This notebook presents how the data in `datasets/texts-pdf/` was transformed into a usable dataset.

Texts taken from: https://lingua.com/english/reading/ and https://learnenglish.britishcouncil.org/skills/reading

In [48]:
import PyPDF2

def process_text(text):
    # Find the start of the unwanted section
    if text.find("……………") != -1:
        return ""
    start = text.find("Did you understand the text?")

    text = text[:start]

    #remove cefr level tag (B1, A2, etc.)
    text = text.replace("(A1)", "")
    text = text.replace("(A2)", "")
    text = text.replace("(B1)", "")
    text = text.replace("(B2)", "")
    text = text.replace("(C1)", "")
    text = text.replace("(C2)", "")
    text = text.replace("© 2019 British Council   www.britishcouncil.org/learnenglish", "")
    
    # Return the text up to (but not including) the start of the unwanted section


    start = text.find("Reading text:") + len("Reading text:") if text.find("Reading text:") != -1 else -1
    if start == -1:
        start = text.find("Reading text :") + len("Reading text :") if text.find("Reading text :") != -1 else -1
        if start == -1:
            start = text.find("Reading t ext:") + len("Reading t ext:") if text.find("Reading t ext:") != -1 else -1
            if start == -1:
                start = text.find("Reading tex t:") + len("Reading tex t:") if text.find("Reading tex t:") != -1 else -1

    end = text.find("Tasks")
    new_text = text[start:]
    new_text = new_text[:end]
    if new_text == "":
        new_text = text
    return new_text
def extract_text_from_pdf(file_path):
    # Open the PDF file
    with open(file_path, "rb") as file:
        # Initialize a PDF file reader object
        pdf = PyPDF2.PdfFileReader(file)

        # Initialize a string to store the extracted text
        extracted_text = ""

        # Loop through each page in the PDF and extract the text
        for page in range(pdf.getNumPages()):
            extracted_text += pdf.getPage(page).extractText()

        return process_text(extracted_text)



# Specify the path to your PDF file
file_path = "datasets/texts-pdf/B1/_pdf_storage_english-text-empire-state-building.pdf"
#file_path = "datasets/texts-pdf/A1/_pdf_storage_english-text-house.pdf"

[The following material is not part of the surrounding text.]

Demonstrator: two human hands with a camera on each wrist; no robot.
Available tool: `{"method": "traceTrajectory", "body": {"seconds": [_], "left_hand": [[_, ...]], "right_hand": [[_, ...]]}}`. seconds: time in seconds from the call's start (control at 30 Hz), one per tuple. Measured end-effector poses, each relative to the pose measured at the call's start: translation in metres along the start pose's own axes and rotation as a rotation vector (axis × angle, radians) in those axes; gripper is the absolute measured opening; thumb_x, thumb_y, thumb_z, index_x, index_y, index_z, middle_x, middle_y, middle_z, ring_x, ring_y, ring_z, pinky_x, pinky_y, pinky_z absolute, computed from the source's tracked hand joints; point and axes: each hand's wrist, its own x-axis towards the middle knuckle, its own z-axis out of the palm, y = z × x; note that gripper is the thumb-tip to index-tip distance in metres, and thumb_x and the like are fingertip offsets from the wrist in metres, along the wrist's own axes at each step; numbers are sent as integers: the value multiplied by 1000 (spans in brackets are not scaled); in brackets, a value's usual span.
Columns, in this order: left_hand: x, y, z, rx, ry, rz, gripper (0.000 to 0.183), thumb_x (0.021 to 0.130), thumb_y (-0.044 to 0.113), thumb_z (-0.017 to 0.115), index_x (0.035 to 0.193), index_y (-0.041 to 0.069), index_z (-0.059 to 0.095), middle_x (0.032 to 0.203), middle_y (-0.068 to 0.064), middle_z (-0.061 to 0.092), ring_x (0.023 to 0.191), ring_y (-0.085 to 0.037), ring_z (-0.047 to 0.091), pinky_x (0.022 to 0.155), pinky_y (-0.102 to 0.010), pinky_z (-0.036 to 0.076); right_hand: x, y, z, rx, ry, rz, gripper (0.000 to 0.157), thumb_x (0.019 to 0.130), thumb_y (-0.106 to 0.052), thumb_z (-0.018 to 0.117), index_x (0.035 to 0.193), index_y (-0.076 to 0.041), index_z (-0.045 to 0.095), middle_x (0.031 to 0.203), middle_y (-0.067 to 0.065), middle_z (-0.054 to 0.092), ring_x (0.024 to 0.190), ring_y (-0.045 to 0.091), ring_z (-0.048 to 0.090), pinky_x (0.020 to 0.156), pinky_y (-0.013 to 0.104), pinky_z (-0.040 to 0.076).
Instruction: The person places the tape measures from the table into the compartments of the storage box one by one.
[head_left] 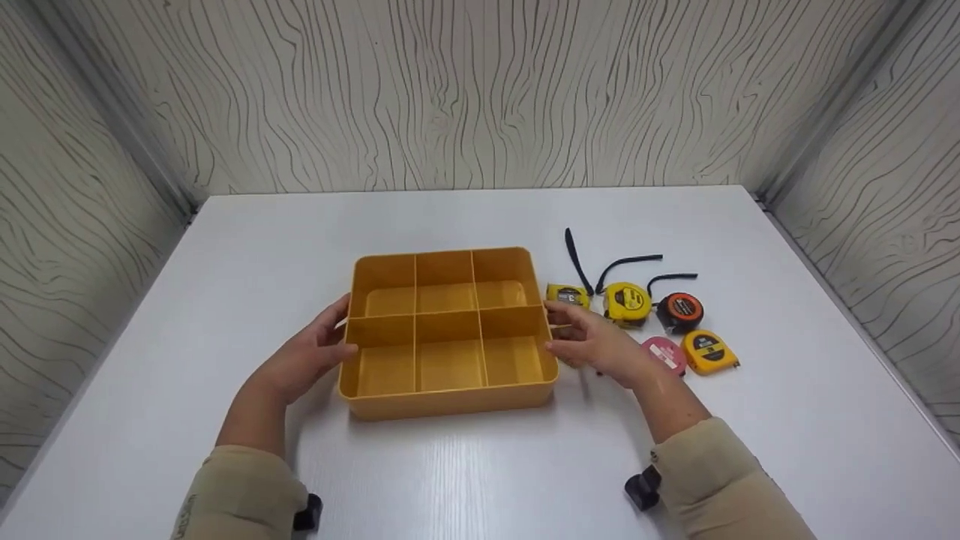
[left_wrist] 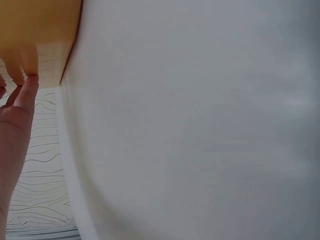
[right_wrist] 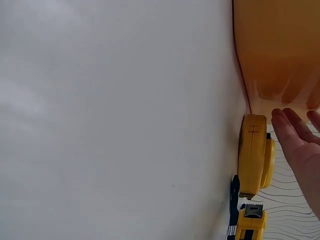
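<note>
A yellow-orange box (head_left: 450, 403) with two rows of compartments sits on the white table, its compartments bare inside. Against its left wall, the fingertips of my left hand (head_left: 306, 358) touch the side, the thumb near the rim; the left wrist view shows the fingers (left_wrist: 29, 92) fairly straight. On the opposite side my right hand (head_left: 600, 346) stands at the right wall with its fingers extended; whether every fingertip touches is unclear. In the right wrist view a yellow tape measure (right_wrist: 251, 155) stands beside those fingers (right_wrist: 286, 127).
Several tape measures lie right of the box: a yellow one (head_left: 568, 295) close to the wall, another yellow one (head_left: 627, 301), a black-and-red one (head_left: 681, 311), an orange-yellow one (head_left: 709, 352) and a pink one (head_left: 664, 354) partly behind my right wrist. Wood-grain panels (head_left: 435, 97) enclose the table.
</note>
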Motion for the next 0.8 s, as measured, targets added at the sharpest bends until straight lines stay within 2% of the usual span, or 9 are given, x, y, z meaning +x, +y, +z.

# Extract and process the text from the PDF
text = extract_text_from_pdf(file_path)

# Print the processed text
print(text)

The Empire State Building 
When exploring New York City, there are several different options for activities during a day trip. Some
visitors come to see a show, visit art museums, or simply to shop in many of the city's high-end
retailers. However, many tourists simply come to New York City for the sightseeing. One of the most
visited landmarks in New York City is the Empire State Building.
The Empire State Building, constructed in 1931, is a 102-story skyscraper, the ninth highest building in
the world, and the fourth tallest structure in the United States. It is located in Midtown, Manhattan.
This skyscraper is an iconic symbol of the city, having been featured in over 90 popular movies (as of
2018) throughout film history. Tourists come from all over the world to visit this building and view the
city from its famous observation decks.
Matthew, an enthusiast of historic buildings, was excited for this trip to New York City because he has
always appreciated architectural design. Matth

In [49]:
pdf = PyPDF2.PdfFileReader('datasets/texts-pdf/C1/LearnEnglish-Reading-C1-Life-on-Mars.pdf')
extracted_text = ""
for page in range(pdf.getNumPages()):
            extracted_text += pdf.getPage(page).extractText()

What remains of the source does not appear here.